In another aspect, a method of delivering a dry sorbent for flue gas injection includes providing trona. A sorbent composition is formed by combining with the trona an additive selected from magnesium carbonate, calcium carbonate, magnesium hydroxide, calcium hydroxide, and mixtures thereof. The sorbent composition is transported in a vessel to the location of a flue gas injection. The sorbent composition is offloaded out of the vessel and injected into the flue gas stream. Sufficient amounts of additive are combined with the trona to enhance the flowability of the sorbent composition out of the vessel.
The foregoing paragraphs have been provided by way of general introduction, and are not intended to limit the scope of the following claims.
The presently preferred embodiments, together with further advantages, will be best understood by reference to the following detailed description taken in conjunction with the accompanying drawings.
FIG. 1 is a phase diagram showing the reaction products of trona with SO3 as a function of flue gas temperature and SO3 concentration.
SO3 is a noxious gas that is produced from the combustion of sulfur-containing fuel. When present in flue gas, the SO3 can form an acid mist that condenses in electrostatic precipitators, ducts or bag houses, causing corrosion.

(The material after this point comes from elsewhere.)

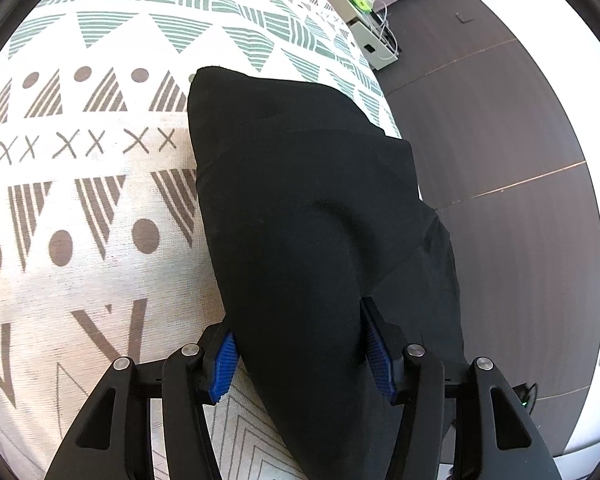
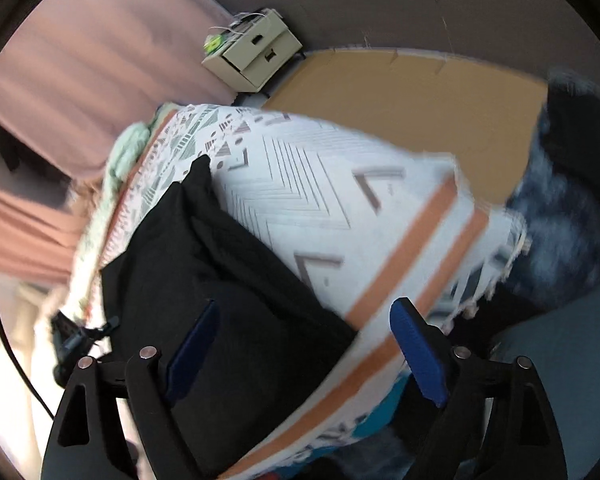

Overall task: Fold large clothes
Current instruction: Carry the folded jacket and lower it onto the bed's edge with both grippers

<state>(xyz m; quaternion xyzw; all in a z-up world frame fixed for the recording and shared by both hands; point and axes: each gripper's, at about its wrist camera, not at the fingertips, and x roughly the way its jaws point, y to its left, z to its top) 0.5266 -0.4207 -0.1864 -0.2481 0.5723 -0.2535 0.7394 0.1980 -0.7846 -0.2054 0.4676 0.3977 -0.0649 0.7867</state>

SO3 at concentrations as low as 5-10 ppm in exhaust gas can also result in white, blue, purple, or black plumes from the cooling of the hot stack gas in the cooler air in the atmosphere.

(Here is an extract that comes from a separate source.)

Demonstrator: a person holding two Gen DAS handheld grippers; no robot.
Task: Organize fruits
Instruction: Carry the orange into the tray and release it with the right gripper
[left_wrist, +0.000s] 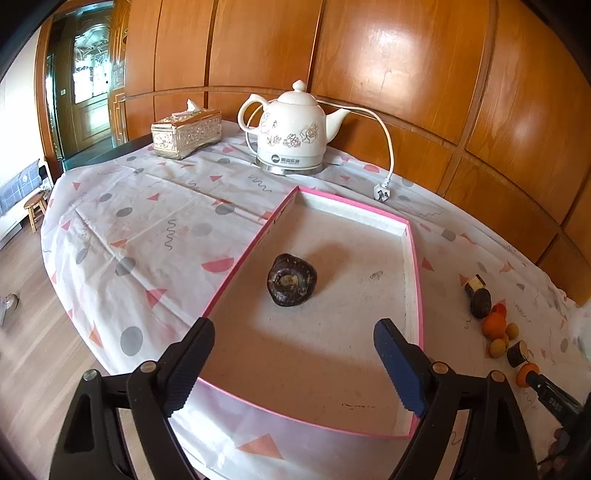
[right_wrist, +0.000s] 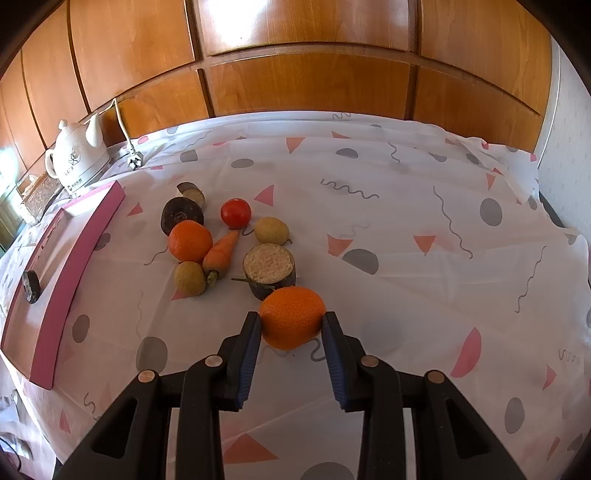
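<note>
A dark round fruit (left_wrist: 291, 280) lies alone inside the shallow pink-rimmed box (left_wrist: 415, 266), which also shows at the left of the right wrist view as the box (right_wrist: 92, 236) with the dark fruit (right_wrist: 31, 286). My left gripper (left_wrist: 294, 332) hangs open just short of that fruit, nothing between its fingers. My right gripper (right_wrist: 291, 319) is shut on an orange (right_wrist: 291, 321) just above the cloth. Beyond it lie a cut dark piece (right_wrist: 269, 271), a carrot (right_wrist: 221, 254), another orange (right_wrist: 190, 240), a tomato (right_wrist: 235, 212), two yellowish fruits (right_wrist: 271, 229) and dark pieces (right_wrist: 181, 214).
A white electric kettle (left_wrist: 291, 129) with its cord and plug (left_wrist: 382, 192) stands behind the box. A patterned tissue box (left_wrist: 186, 133) sits at the back left. The table edge falls away to wooden floor at the left; wood panelling backs the table.
</note>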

The effort to reduce NOX emissions from coal-fired power plants via selective catalytic reactors (SCRs) has resulted in the unintended consequence of oxidizing SOz to SO3 and thereby increasing total SO3 emissions. SCRs employ a catalyst (typically vanadium pentoxide) to convert NOX to N2 and H20 with the addition of NH3, but there is also an unintended oxidation of the SOz to SO3.
Although the higher stack SO3 concentrations are still relatively low, the emissions can sometimes produce a highly visible secondary plume, which, although unregulated, is nonetheless perceived by many to be problematic.

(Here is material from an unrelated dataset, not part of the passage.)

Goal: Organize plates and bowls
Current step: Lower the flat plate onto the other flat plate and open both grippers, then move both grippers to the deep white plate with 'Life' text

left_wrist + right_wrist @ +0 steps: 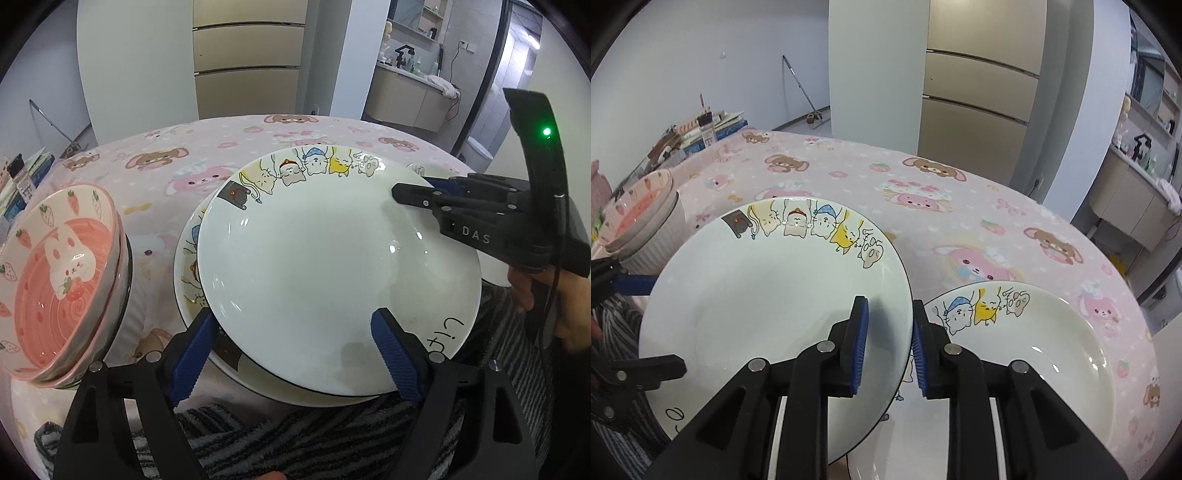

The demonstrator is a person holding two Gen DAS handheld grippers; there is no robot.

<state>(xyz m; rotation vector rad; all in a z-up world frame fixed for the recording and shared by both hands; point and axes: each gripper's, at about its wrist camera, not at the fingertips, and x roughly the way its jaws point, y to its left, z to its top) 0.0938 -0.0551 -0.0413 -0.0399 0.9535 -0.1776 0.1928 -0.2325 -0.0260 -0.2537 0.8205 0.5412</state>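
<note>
**Top cat plate set on the plate stack; both tongs at its rim.**

The top plate (332,266) lies on a second cat plate (188,273), shifted toward 3 o'clock so the lower rim shows at 9 o'clock; the stack sits at the near edge of the table (229,147). Third cat plate (1034,354) beside it at 3 o'clock, pink strawberry bowls (55,280) at 9 o'clock. To do the step well, judged: nudge the top plate toward 9 o'clock until rims align, then lift clear without dragging. Left tongs (291,354) spread wide, straddling the near rim at 6 o'clock, pads not pressing. Right tongs (886,347) narrowly parted astride the rim at 3 o'clock; a gap shows beside each pad, so apparently no pinch.
</note>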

Efforts to reduce the SO3 levels to a point where no secondary SO3 plume is visible can impede particulate collection for stations that employ electrostatic precipitators (ESPs). SO3 in the flue gas absorbs onto the fly ash particles and lowers fly ash resistivity, thereby enabling the ESP to capture the particle by electrostatic means. Many plants actually inject SO3 to lower fly ash resistivity when ash resistivity is too high.
SO3 reacts with water vapor in the flue gas ducts of the coal power plant and forms vaporous H2SO4. A portion of this condenses out in the air heater baskets. Another portion of the sulfuric acid vapor can condense in the duct if the duct temperature is too low, thereby corroding the duct. The remaining acid vapor condenses either when the plume is quenched when it contacts the relatively cold atmosphere or when wet scrubbers are employed for flue gas desulfurization (FGD), in the scrubber's quench zone. The rapid quenching of the acid vapor in the FGD tower results in a fine acid mist. The droplets are often too fine to be absorbed in the FGD tower or to be captured in the mist eliminator. Thus, there is only limited SO3 removal by the FGD towers. If the sulfuric acid levels emitted from the stack are high enough, a secondary plume appears.
Dry sorbent injection (DSI) has been used with a variety of sorbents to remove SO3 and other gases from flue gas. However, DSI has typically been done in the past at temperatures lower than around 370 F because equipment material, such as baghouse media, cannot withstand higher temperatures.
Additionally, many sorbent materials sinter or melt at temperatures greater than around 400 F, which makes them less effective at removing gases. Another problem is that under certain temperature and gas concentration conditions the reaction products of many sorbent materials adhere to equipment and ducts, which requires frequent cleaning of the process equipment.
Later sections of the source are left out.